(RECORDS TO PROCESS)
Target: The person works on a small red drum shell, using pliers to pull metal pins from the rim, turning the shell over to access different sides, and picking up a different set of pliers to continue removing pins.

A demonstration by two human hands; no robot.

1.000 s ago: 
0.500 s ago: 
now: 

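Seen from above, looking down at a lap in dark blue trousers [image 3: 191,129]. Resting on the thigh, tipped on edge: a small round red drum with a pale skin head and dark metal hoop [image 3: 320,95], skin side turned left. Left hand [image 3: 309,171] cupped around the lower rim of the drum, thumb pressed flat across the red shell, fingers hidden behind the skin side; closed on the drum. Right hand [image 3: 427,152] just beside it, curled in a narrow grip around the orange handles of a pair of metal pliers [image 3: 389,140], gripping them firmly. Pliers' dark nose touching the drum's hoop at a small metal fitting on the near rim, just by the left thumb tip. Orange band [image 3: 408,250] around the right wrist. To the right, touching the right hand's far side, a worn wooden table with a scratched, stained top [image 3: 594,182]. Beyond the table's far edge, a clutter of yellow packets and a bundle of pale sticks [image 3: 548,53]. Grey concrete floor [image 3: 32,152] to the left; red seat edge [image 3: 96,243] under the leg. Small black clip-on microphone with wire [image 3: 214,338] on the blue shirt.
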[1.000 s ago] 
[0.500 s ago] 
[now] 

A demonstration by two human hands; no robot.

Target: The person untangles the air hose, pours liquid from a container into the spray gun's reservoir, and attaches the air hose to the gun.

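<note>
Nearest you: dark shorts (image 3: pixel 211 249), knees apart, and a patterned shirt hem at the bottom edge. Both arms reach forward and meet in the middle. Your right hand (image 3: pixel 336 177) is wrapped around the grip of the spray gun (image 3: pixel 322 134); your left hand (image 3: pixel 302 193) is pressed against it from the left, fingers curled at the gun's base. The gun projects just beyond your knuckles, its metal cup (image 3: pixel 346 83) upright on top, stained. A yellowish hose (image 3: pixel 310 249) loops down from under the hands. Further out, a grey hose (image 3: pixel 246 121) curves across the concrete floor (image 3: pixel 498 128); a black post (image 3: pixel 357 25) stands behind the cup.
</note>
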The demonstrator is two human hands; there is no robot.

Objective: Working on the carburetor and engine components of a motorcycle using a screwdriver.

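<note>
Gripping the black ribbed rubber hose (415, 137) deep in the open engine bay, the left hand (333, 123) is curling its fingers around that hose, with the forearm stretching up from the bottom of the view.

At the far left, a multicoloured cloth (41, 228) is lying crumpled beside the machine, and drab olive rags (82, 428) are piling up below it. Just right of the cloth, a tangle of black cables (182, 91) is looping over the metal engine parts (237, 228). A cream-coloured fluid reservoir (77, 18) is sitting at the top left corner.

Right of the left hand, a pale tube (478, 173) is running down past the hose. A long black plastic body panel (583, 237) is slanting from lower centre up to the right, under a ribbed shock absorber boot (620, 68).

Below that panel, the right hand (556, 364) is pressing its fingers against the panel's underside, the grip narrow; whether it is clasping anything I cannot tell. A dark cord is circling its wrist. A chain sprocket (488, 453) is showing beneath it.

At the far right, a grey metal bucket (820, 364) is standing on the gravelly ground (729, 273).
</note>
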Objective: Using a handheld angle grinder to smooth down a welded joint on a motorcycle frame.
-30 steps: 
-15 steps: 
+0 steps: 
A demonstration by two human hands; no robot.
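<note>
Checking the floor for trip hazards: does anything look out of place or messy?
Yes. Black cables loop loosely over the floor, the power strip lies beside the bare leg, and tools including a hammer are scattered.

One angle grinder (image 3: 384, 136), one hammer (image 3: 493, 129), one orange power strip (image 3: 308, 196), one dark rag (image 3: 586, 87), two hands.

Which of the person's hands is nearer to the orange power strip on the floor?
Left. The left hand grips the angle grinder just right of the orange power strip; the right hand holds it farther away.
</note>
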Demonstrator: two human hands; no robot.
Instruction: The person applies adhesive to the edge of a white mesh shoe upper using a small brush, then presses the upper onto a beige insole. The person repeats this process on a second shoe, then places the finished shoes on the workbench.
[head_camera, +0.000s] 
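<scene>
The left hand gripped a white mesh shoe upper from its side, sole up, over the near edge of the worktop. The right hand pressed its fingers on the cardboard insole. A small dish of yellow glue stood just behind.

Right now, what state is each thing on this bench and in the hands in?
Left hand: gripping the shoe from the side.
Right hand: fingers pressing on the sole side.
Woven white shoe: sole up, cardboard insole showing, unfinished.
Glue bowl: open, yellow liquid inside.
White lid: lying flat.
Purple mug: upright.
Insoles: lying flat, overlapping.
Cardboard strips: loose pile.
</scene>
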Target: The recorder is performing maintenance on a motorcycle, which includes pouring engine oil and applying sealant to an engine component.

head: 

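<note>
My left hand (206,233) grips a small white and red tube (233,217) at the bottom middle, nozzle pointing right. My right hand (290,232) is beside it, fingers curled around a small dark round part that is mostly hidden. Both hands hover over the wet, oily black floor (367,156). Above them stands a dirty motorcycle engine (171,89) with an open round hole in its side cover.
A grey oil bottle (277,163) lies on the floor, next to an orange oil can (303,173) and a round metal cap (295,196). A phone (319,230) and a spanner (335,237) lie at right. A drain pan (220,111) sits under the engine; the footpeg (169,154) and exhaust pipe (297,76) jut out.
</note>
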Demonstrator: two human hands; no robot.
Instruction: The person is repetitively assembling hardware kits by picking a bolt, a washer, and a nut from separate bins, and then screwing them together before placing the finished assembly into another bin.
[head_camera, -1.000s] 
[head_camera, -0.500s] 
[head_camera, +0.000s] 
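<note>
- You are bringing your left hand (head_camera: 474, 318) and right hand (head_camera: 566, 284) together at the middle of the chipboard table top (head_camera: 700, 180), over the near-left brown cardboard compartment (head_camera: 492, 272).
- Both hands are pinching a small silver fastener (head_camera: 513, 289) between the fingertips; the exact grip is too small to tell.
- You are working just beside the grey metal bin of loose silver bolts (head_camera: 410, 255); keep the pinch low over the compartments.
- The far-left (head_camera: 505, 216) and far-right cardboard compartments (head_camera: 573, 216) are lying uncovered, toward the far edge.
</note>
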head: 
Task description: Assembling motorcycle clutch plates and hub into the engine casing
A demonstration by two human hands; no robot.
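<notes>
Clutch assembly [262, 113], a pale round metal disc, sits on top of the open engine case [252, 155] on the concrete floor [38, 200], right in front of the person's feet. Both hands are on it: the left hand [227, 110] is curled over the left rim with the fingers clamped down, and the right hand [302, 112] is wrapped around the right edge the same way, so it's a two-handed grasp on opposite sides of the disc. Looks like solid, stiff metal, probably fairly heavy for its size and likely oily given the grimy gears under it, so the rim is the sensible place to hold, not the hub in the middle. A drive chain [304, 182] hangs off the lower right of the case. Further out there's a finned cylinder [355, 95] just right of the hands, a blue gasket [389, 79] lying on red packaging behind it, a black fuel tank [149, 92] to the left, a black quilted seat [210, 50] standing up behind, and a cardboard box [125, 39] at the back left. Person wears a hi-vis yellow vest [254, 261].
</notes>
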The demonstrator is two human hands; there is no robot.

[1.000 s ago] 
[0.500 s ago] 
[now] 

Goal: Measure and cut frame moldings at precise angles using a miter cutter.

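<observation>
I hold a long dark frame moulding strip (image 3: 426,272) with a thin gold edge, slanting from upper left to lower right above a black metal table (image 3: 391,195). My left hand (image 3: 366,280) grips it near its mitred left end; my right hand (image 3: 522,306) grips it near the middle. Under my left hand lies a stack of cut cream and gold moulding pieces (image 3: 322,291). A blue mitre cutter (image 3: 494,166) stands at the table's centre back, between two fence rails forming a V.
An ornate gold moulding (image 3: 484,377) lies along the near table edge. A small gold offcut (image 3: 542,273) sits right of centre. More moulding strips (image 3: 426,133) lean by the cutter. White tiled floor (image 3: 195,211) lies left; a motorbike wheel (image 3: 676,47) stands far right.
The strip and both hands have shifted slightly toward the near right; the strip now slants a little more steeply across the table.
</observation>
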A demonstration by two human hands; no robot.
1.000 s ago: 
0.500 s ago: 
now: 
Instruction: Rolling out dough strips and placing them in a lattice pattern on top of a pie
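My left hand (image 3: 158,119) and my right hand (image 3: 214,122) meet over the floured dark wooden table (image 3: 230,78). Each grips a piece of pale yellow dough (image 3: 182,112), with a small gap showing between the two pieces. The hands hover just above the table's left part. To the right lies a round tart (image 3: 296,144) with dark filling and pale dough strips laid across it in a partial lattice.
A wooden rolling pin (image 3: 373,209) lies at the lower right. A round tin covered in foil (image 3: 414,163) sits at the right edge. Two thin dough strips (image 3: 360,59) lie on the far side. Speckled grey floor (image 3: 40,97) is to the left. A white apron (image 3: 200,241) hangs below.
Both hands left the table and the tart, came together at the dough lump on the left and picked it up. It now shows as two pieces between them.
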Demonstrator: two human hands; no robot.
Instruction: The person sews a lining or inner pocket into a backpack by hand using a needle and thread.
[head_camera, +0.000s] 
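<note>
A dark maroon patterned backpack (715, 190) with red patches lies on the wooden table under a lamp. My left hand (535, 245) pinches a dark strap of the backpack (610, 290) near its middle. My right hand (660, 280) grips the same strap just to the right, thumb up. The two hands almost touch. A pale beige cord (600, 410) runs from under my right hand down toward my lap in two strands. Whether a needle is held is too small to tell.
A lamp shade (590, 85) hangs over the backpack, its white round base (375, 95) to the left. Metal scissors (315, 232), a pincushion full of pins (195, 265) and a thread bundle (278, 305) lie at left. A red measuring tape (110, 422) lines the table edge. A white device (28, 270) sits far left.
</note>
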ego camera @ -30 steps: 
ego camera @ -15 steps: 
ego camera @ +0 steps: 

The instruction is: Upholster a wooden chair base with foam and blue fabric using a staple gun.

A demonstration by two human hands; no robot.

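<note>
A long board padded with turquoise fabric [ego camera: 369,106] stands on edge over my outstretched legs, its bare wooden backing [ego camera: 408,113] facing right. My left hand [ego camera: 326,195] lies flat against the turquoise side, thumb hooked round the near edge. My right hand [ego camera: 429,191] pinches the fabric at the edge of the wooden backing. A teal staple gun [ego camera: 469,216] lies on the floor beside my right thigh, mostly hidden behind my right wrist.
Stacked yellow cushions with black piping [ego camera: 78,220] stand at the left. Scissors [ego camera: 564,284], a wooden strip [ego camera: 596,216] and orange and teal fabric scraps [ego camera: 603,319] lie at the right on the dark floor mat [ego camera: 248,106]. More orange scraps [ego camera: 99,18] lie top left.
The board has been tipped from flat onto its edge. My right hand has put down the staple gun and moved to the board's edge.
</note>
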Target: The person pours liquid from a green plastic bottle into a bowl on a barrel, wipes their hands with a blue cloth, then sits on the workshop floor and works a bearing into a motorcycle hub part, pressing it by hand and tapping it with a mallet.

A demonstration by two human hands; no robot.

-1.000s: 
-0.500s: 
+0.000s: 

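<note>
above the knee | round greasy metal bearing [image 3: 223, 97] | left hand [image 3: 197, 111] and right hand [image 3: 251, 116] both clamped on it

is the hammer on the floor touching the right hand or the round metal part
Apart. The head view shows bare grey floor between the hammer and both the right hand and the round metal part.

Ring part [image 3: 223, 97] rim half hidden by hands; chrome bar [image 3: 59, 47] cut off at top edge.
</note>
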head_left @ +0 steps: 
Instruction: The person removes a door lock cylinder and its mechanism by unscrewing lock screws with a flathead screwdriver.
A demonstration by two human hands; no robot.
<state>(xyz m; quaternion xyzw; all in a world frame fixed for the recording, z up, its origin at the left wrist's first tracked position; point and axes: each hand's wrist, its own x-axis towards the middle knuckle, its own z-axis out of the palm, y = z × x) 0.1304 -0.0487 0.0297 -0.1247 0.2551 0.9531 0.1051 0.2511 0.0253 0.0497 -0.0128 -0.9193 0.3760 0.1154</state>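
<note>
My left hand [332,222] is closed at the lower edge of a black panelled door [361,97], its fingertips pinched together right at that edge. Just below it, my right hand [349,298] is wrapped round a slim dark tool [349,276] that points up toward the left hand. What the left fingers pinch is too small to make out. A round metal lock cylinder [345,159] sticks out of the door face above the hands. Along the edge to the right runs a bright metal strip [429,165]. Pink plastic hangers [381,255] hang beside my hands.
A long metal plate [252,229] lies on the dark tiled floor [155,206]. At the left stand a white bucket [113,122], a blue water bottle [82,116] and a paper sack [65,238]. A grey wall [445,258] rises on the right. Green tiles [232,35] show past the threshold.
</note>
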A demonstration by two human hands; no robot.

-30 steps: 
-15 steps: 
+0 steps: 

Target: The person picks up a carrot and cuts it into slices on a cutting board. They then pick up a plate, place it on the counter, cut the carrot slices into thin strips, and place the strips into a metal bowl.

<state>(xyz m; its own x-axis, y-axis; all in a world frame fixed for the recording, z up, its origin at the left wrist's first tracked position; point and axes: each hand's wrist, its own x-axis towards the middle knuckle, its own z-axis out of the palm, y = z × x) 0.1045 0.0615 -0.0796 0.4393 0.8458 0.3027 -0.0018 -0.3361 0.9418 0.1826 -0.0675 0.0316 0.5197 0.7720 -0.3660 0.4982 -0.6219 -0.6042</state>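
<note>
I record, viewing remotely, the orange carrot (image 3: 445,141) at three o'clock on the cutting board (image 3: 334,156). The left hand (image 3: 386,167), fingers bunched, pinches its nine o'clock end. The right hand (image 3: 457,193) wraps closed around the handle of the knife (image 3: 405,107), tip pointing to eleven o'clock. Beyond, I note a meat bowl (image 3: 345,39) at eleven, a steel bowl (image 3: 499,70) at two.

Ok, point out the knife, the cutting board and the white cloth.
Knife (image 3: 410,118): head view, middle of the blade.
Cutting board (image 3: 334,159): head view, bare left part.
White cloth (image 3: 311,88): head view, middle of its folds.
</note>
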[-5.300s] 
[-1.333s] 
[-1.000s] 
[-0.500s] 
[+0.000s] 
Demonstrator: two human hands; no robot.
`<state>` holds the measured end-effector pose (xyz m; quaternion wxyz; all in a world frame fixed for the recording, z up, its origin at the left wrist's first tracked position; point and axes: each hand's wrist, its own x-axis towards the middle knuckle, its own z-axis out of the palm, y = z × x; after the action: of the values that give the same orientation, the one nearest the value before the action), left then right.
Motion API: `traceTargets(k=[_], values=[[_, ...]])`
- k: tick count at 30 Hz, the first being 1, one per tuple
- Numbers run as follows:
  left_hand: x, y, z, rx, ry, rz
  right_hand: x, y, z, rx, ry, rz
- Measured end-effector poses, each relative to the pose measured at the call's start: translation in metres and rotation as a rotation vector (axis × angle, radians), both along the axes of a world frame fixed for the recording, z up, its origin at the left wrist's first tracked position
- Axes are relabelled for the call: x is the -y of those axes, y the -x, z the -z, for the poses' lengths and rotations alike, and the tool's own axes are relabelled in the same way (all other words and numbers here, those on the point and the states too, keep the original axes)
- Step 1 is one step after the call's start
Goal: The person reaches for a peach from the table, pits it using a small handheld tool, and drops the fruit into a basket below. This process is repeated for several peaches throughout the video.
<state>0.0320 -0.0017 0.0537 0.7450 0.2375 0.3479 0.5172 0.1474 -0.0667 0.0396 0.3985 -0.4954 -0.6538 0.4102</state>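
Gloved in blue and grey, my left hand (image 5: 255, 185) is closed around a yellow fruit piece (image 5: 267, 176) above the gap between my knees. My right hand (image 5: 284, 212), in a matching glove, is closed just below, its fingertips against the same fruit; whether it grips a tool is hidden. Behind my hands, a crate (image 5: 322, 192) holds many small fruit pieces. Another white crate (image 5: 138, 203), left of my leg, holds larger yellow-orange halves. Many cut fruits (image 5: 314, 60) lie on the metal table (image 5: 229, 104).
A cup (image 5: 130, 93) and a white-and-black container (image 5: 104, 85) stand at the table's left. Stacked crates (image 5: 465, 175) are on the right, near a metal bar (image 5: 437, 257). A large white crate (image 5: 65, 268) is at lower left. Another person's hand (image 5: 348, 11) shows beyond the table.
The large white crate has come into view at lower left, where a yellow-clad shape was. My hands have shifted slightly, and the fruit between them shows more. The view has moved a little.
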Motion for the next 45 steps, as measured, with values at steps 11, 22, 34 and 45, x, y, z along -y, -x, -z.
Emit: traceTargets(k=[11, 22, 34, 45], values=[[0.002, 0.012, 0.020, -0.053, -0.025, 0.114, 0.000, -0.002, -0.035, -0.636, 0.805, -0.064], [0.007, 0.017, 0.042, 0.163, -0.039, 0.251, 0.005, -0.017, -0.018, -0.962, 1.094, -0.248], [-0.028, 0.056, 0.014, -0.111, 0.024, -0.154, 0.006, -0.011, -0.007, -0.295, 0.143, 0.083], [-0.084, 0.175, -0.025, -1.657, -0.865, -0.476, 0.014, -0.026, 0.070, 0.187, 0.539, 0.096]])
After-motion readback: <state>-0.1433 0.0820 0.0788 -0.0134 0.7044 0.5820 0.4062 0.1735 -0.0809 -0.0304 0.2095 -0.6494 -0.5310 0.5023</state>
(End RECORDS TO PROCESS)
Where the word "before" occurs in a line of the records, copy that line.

Instruction: The person is repetitively assembling hardware kits by picking a bolt, a washer, and a nut from separate bins, and then screwing them together before placing the finished assembly into another bin.
`<state>` holds the measured end-effector pose (xyz m; quaternion wxyz; all in a world frame fixed for the recording, z up, its origin at the left wrist's first tracked position; point and axes: each hand's wrist, its own x-axis towards the middle knuckle, its own z-axis out of the palm, y = z × x; after the action: of the values that give the same orientation, the one nearest the value before the action), left then right.

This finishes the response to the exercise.